Class BaseRobotsParser

    • Constructor Detail

      • BaseRobotsParser

        public BaseRobotsParser()
    • Method Detail

      • parseContent

        public abstract BaseRobotRules parseContent​(String url,
                                                    byte[] content,
                                                    String contentType,
                                                    String robotNames)
        Parse the robots.txt file in content, and return rules appropriate for processing paths by userAgent. Note that multiple agent names may be provided as comma-separated values; the order of these shouldn't matter, as the file is parsed in order, and each agent name found in the file will be compared to every agent name found in robotNames.
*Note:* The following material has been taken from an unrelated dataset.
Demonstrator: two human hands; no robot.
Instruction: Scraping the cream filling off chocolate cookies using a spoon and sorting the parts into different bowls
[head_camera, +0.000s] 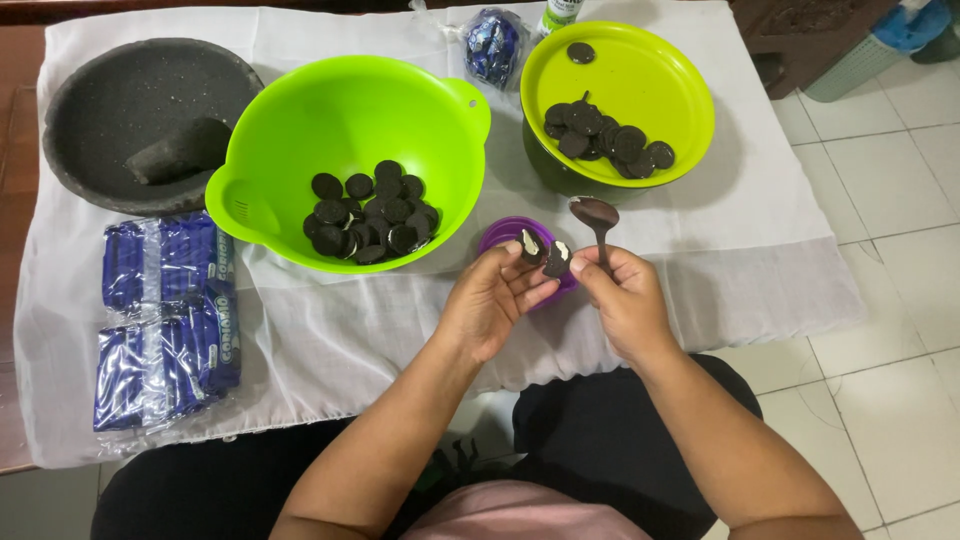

Also note that names are lower-cased before comparison, and that any robot name you pass shouldn't contain commas or spaces; if the name has spaces, it will be split into multiple names, each of which will be compared against agent names in the robots.txt file. An agent name is considered a match if it's a prefix match on the provided robot name. For example, if you pass in "Mozilla Crawlerbot-super 1.0", this would match "crawlerbot" as the agent name, because of splitting on spaces, lower-casing, and the prefix match rule.
        Parameters:
        url - URL that robots.txt content was fetched from. A complete and valid URL (e.g., https://example.com/robots.txt) is expected. Used to resolve relative sitemap URLs and for logging/reporting purposes.
        content - raw bytes from the site's robots.txt file
        contentType - HTTP response header (mime-type)
        robotNames - name(s) of crawler, to be used when processing file contents (just the name portion, w/o version or other details)
        Returns:
        robot rules.
      • failedFetch

        public abstract BaseRobotRules failedFetch​(int httpStatusCode)
        The fetch of robots.txt failed, so return rules appropriate give the HTTP status code.
        Parameters:
        httpStatusCode - a failure status code (NOT 2xx)
        Returns:
        robot rules